Kinesis Streams with KCLv2¶
About¶
A stream processor component using the Kinesis Client Library (KCL). It is written in Python, and uses the amazon-kclpy Python SDK for KCL (GitHub).
What’s Inside¶
Publishing and subscribing to Kinesis streams, using Python.
Setup¶
Create a Kinesis stream, and set up a Python sandbox for connecting to it using KCL v2.
This section reflects configuration settings stored in record_processor.properties.
AWS¶
Configure a Kinesis Stream, and an IAM policy, because Kinesis needs to create and maintain a “leases table” stored in DynamoDB, so it requires corresponding permissions to do so.
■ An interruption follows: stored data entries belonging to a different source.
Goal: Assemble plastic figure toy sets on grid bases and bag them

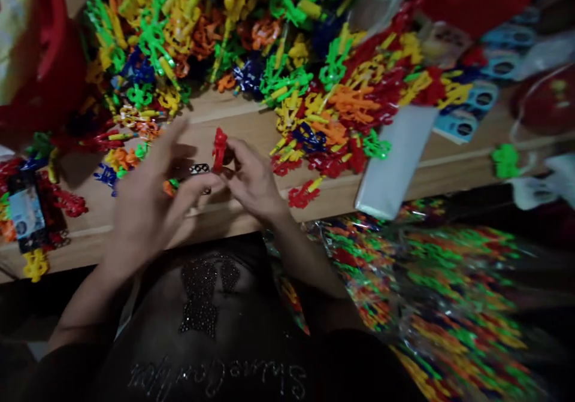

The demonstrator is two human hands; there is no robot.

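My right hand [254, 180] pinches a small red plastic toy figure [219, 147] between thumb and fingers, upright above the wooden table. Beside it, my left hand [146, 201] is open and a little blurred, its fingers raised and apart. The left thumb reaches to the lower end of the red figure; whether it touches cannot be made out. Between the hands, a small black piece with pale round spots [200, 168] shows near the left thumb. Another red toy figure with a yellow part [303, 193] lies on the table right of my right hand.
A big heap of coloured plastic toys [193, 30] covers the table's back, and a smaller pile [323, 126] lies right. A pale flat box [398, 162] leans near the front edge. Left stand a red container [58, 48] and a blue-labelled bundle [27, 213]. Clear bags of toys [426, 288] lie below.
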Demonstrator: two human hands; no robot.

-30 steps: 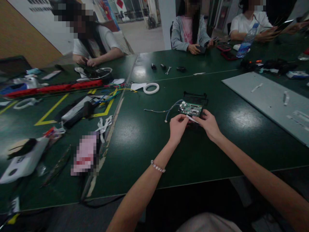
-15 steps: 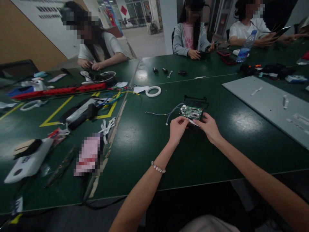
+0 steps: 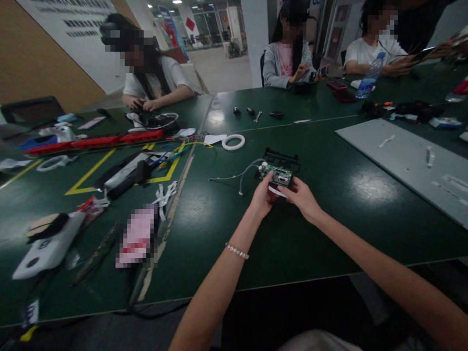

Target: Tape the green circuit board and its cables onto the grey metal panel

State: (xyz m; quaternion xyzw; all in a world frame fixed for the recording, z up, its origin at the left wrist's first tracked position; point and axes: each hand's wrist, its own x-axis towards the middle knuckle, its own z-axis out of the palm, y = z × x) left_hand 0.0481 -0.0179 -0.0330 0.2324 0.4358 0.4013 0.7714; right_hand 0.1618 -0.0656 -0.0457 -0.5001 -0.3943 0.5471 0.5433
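Note:
A green circuit board (image 3: 281, 176) with a metal connector is held between both hands just above the table. My left hand (image 3: 262, 196) grips its left side, thumb on top and fingers underneath, mostly hidden. Around the right edge curls my right hand (image 3: 302, 199), its thumb by a narrow white strip (image 3: 277, 191) along the board's near side. What the strip is attached to cannot be made out. Thin grey-blue cables (image 3: 245, 171) run left from white plugs on the board. Behind it is a black plastic frame (image 3: 283, 158); whether they are joined is unclear.
A white tape roll (image 3: 233, 148) lies beyond the hands, with a small wrench (image 3: 258, 116) farther back. A grey panel (image 3: 398, 161) covers the right side. Left are a red strip (image 3: 95, 142), a black device (image 3: 124, 173) and a white device (image 3: 49, 253). Several people sit opposite.
The board and both hands have shifted slightly left. My left hand has moved from the white strip to the board's left side, thumb now on top. My right hand stays at the right edge.

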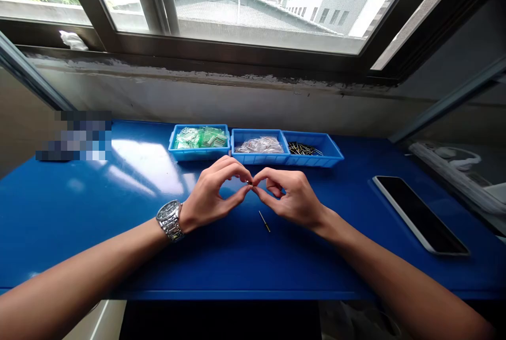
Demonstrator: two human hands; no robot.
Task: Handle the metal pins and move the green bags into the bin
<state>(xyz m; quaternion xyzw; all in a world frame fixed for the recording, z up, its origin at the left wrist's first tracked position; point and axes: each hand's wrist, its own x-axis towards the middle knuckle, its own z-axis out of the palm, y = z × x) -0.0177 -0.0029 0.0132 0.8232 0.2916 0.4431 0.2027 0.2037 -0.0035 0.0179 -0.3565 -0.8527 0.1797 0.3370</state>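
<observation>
My left hand (215,191), with a metal watch (169,220) on its wrist, meets my right hand (290,196) above the middle of the table. Thumb and forefinger of each are pinched together, and the fingertips of both touch. A tiny dark item shows between them, mostly hidden and too small to name. Just below the hands, a thin pin-like piece (264,221) with a dark, brassy lower end lies on the blue table (221,271).
Behind the hands stand a blue bin (200,157) of green-and-clear packets, a blue bin (261,159) of clear bags and a blue bin (316,161) of dark thin pieces. A phone (421,213) lies at the right. A pixelated patch covers the far left.
</observation>
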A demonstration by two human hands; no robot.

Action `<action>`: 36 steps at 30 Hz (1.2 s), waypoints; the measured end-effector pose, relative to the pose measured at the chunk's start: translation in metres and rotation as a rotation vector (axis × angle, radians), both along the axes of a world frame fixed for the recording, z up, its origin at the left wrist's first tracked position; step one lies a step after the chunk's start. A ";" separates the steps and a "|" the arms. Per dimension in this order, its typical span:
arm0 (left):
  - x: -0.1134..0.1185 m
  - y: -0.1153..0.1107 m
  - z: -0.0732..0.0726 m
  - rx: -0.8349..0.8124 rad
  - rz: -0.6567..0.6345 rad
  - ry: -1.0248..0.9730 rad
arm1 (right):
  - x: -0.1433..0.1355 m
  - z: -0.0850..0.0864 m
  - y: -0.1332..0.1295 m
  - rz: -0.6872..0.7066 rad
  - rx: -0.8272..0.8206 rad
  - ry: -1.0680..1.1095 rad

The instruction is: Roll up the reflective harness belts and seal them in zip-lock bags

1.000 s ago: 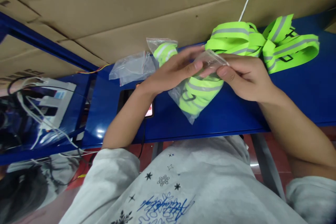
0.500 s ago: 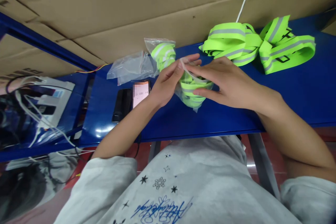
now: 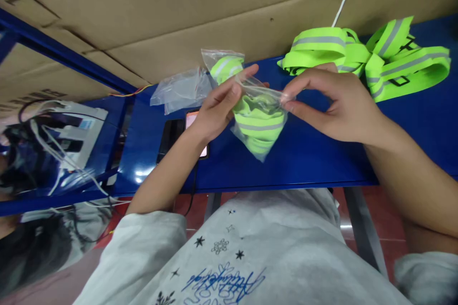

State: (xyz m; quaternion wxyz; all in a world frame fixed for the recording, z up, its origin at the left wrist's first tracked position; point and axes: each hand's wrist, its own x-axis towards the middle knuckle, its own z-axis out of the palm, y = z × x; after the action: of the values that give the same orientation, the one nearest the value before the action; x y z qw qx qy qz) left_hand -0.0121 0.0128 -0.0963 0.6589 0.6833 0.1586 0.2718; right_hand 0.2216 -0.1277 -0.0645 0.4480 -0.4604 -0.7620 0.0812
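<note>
Between my hands hangs a clear zip bag [image 3: 263,140] with a folded neon-yellow reflective strap [image 3: 259,124] inside. My left hand [image 3: 223,105] pinches one corner of the bag's mouth between thumb and fingers. At the opposite corner, my right hand [image 3: 329,100] grips the bag's edge with thumb and forefinger. The mouth is drawn nearly straight between them. Just behind my left fingers, another bagged strap [image 3: 226,67] rests on the blue table, partly hidden by that hand.
Loose neon reflective straps [image 3: 408,69] with black buckles lie at the back right of the blue table [image 3: 315,162]. Flat clear bags [image 3: 184,90] lie to the left, near a phone [image 3: 192,118] and a black object [image 3: 171,136]. A power strip with cables [image 3: 84,136] sits far left. Cardboard [image 3: 214,5] stands behind.
My right hand has moved right to the bag's corner, stretching its mouth straighter. More of the filled bag shows. My left hand stays on its corner.
</note>
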 end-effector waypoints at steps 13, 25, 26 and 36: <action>-0.010 -0.008 -0.019 0.003 -0.145 0.110 | 0.013 0.017 -0.002 0.141 -0.080 0.000; -0.006 -0.041 -0.004 0.115 -0.191 -0.067 | -0.005 0.034 -0.030 0.026 -0.095 -0.422; -0.004 -0.042 -0.006 0.136 -0.178 -0.078 | -0.007 0.035 -0.029 0.054 -0.098 -0.457; -0.004 -0.047 -0.004 0.252 -0.003 -0.132 | -0.020 0.053 -0.004 0.307 -0.233 -0.580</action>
State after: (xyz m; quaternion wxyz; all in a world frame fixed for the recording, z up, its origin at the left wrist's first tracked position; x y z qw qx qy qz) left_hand -0.0161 -0.0337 -0.1000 0.5772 0.7415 0.0784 0.3329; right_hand 0.2011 -0.1314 -0.0113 0.1396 -0.3924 -0.9036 0.0999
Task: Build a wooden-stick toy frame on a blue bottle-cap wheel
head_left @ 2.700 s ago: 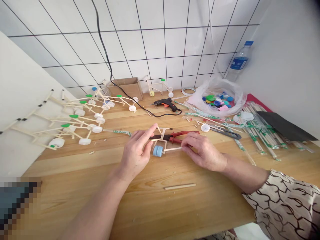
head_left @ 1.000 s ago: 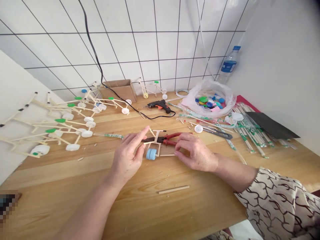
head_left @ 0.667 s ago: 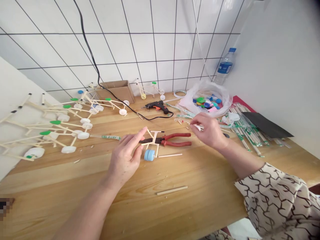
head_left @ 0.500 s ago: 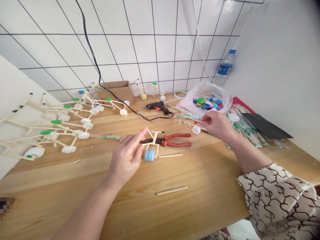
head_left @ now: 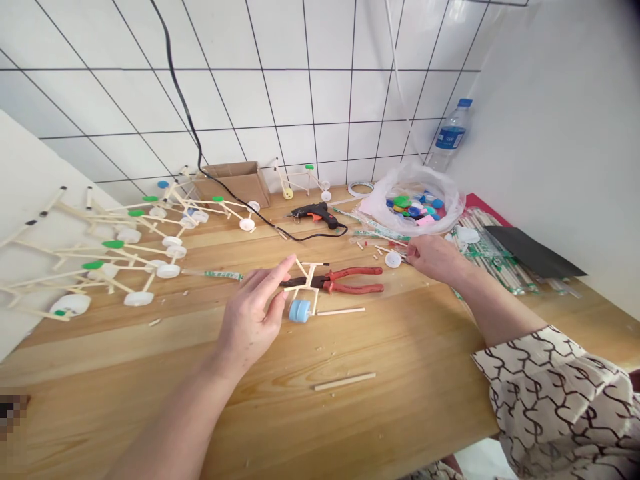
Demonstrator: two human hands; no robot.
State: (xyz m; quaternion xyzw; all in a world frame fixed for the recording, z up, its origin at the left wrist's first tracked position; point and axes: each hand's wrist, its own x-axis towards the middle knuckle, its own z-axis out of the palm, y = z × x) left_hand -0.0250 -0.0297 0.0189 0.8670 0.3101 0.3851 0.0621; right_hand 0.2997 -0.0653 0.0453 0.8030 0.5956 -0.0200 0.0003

Create a Kinesis stream called
testdrive-stream, per Kinesis Console.Create an IAM Policy and User, applying the permissions outlined on this page. Two example ARN IDs, that address relevant resources in Kinesis and DynamoDB, are:
arn:aws:kinesis:us-east-1:841394475918:stream/testdrive-stream arn:aws:dynamodb:us-east-1:841394475918:table/stream-demo
The leases table in DynamoDB will be automatically created when the first stream consumer (the KCL application) becomes active.
KCL Stream Processor¶
Acquire sources and initialize sandbox.
git clone https://github.com/daq-tools/lorrystream
cd lorrystream
python3 -m venv .venv
source .venv/bin/activate
pip install --editable='.[carabas]'
Install dependencies, mainly the amazon-kclpy package.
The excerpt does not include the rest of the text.